Dela via


Generating Random Non-Uniform Data In C#

When building simulations of real-world phenomena, or when generating test data for algorithms that will be consuming information from the real world, it is often highly desirable to produce pseudo-random data that conform to some nonuniform probability distribution.

But perhaps I have already lost some readers who do not remember STATS 101 all those years ago. I sure don't. Let's take a step back.

The .NET Framework conveniently provides you with a pseudo-random number generator that produces an approximately uniform distribution (*) of doubles between zero and one.
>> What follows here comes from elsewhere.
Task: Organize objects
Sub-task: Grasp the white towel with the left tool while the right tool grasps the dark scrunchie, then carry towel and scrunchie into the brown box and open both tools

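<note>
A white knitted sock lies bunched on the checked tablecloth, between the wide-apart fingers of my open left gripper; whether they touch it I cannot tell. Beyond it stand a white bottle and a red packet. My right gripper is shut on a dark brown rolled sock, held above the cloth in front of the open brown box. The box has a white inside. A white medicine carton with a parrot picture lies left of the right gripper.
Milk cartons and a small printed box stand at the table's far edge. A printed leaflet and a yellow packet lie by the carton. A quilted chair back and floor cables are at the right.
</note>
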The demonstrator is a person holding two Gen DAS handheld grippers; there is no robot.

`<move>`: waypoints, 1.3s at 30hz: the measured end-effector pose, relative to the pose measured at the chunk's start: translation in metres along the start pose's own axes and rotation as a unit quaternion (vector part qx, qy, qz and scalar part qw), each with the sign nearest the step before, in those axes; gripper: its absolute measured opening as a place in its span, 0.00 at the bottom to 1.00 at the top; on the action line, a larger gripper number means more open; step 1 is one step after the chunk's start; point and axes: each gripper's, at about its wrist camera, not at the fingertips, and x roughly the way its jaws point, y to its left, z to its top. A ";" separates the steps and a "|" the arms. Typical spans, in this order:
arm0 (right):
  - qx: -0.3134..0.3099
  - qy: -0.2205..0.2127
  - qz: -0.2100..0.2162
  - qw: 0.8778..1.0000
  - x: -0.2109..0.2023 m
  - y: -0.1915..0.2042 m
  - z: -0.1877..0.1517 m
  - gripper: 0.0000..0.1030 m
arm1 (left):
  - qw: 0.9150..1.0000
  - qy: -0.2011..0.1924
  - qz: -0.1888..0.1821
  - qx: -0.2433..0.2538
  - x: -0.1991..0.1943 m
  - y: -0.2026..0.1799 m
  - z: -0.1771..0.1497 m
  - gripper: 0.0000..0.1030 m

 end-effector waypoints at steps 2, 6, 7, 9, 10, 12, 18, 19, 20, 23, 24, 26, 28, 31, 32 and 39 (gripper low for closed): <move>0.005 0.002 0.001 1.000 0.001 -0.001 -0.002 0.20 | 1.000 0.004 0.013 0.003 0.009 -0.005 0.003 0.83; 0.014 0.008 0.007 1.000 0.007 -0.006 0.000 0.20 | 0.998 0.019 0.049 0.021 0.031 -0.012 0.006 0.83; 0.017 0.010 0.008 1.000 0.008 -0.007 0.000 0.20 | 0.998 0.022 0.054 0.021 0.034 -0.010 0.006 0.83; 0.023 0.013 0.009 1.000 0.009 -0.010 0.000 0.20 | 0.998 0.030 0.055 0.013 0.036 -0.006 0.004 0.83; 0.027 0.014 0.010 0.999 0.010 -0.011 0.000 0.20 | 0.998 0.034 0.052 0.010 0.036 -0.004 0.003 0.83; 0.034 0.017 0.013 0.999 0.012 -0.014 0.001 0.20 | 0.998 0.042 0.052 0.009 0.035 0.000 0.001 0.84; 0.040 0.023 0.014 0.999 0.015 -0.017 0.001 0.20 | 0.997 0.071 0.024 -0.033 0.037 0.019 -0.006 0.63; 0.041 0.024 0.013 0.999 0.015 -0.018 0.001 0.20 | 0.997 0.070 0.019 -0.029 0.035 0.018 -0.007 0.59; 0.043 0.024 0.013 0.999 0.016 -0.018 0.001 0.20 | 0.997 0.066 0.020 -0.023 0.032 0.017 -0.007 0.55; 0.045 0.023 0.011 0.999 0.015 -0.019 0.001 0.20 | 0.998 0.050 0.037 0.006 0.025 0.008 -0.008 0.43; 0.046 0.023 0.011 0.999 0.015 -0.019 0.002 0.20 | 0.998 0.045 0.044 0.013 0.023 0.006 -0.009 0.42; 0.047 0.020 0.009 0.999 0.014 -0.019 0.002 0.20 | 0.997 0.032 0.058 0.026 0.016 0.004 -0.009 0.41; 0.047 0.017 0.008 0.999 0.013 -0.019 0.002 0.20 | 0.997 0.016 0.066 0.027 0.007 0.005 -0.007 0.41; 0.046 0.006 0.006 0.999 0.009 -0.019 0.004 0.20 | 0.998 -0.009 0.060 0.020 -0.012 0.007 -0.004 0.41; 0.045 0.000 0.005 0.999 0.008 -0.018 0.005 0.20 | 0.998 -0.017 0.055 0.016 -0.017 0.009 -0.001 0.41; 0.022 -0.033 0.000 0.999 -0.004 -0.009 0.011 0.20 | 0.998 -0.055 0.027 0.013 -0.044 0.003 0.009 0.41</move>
By a "uniform distribution" we mean that if you took a whole lot of those random numbers and put them in two buckets, based on whether they were greater than one half or smaller than one half, then you would expect to see roughly half the numbers in each bucket; there is no bias towards either side. But moreover: if you took those same numbers and put them in ten buckets, based on whether they were in the range 0.0-0.1, 0.1-0.2, 0.2-0.3, and so on, you would also expect to see no particular bias towards any of those buckets either. In fact, no matter how many buckets of uniform size you make, if you have a large enough sample of random numbers then each bucket will end up with approximately the same number of items in it.
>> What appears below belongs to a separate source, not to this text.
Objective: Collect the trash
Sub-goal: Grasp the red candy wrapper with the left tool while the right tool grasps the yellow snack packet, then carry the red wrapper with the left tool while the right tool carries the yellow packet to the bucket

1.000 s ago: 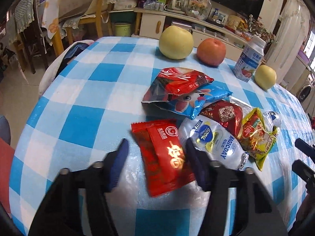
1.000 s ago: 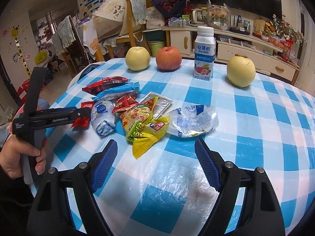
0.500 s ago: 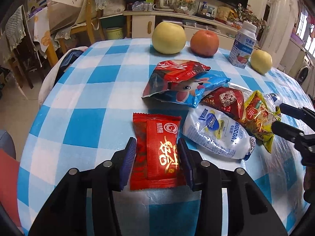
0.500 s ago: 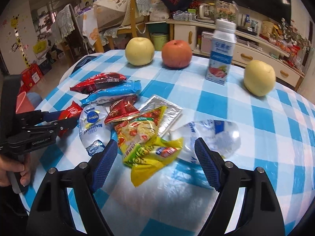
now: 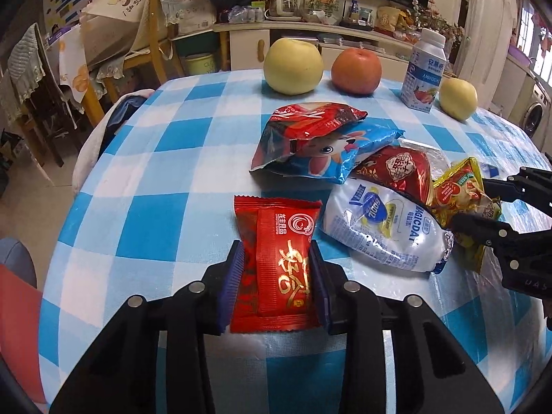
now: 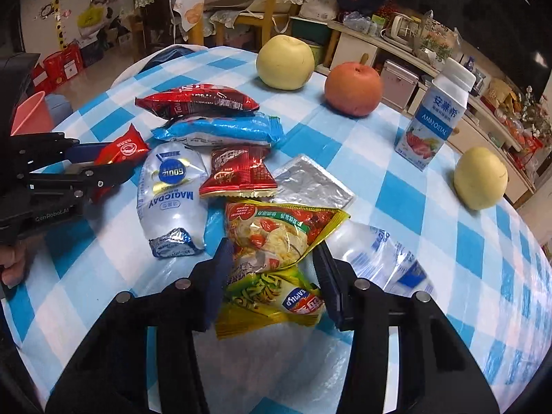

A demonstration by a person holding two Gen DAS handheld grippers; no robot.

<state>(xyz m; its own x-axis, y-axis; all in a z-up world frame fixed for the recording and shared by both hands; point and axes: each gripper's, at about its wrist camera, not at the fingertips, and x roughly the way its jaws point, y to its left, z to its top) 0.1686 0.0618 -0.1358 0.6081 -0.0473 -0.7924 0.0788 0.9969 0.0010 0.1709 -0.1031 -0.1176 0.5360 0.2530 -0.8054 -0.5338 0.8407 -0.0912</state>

That's what we mean by a "uniform probability distribution": the number of items you find in the bucket is proportional to the size of the bucket, and has nothing to do with the position of the bucket. Here I've generated one hundred thousand pseudo-random numbers between zero and one, put them into fifty buckets, and graphed the number of items found in each bucket: (**)

uniform1

 

 

Such a graph is called a histogram. As you can see, each of the 50 buckets contains approximately 2% of the total, and there seems to be no particular pattern to which buckets were lucky enough to get a few more than average. This histogram is entirely characteristic of a uniform distribution.
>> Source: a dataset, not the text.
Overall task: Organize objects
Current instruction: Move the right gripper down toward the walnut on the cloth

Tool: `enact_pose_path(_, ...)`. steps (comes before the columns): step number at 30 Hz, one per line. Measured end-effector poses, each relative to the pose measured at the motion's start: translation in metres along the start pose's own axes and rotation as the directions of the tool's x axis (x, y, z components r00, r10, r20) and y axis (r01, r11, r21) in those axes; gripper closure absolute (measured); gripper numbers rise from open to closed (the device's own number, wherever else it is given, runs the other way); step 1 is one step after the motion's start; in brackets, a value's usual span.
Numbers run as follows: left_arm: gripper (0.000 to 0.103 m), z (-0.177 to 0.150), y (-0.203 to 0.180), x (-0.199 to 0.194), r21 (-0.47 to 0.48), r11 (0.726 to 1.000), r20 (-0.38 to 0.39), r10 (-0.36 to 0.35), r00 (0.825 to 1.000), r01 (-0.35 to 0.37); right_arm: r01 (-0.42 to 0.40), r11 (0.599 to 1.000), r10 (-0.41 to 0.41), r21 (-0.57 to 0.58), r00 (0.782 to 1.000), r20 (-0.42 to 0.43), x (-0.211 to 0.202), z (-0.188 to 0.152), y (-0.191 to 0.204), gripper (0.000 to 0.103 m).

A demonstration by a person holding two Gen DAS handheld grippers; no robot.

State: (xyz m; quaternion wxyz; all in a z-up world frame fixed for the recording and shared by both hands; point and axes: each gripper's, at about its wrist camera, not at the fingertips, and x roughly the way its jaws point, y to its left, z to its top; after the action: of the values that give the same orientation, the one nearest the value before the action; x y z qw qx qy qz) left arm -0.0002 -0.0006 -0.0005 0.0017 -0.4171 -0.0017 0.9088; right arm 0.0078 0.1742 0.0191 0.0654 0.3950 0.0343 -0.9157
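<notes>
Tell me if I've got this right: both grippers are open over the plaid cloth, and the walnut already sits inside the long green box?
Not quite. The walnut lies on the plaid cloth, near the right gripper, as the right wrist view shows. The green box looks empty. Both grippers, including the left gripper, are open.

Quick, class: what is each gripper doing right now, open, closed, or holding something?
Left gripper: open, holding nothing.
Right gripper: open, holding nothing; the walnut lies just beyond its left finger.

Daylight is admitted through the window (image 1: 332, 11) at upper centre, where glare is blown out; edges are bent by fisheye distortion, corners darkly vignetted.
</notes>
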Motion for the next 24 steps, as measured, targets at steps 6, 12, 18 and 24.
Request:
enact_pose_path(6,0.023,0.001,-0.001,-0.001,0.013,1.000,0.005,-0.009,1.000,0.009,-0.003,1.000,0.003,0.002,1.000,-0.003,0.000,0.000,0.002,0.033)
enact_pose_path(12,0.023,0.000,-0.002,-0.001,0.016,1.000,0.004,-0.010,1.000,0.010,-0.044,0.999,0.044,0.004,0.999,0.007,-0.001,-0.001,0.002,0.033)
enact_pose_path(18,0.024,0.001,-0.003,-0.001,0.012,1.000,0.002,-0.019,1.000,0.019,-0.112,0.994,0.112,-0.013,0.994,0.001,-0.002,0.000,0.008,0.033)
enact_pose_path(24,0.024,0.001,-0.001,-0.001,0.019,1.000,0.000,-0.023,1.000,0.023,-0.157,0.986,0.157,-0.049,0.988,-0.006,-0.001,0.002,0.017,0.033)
Now let's consider for a moment the relationship between the geometry and probability. Suppose we chose one of those data at random, from the hundred thousand points. What is the probability that it was in bucket 25? Obviously, the "height" of that bucket on the graph divided by the total number of items. But geometrically, we could think of this probability as the area under the curve limited to the region of bucket 25 divided by the total blue area.

Do you notice something vexing about this graph though? The axes are completely determined by the arbitrary factors that I chose in running my simulation. Let's normalize this. We'll re-label the horizontal axis so that it represents the highest value that would have been put in that bucket. How shall we re-label the vertical axis? Well, we said that the probability of a particular datum being found in a particular bucket was proportional to the area of that bucket. Therefore, let's recalibrate the axis such that the total area of the graph is 100%. That way, the answer to "what is the probability of a given item being found in such and such a region?" is precisely the area of that region:

uniform2

 

This normalization has the beautiful property that no matter how many random numbers we generate, and no matter how many buckets we put them in, every histogram will look more or less the same, and will have the same labels on the axes; the distribution will go from zero to one on both axes and the total area will always be 100%.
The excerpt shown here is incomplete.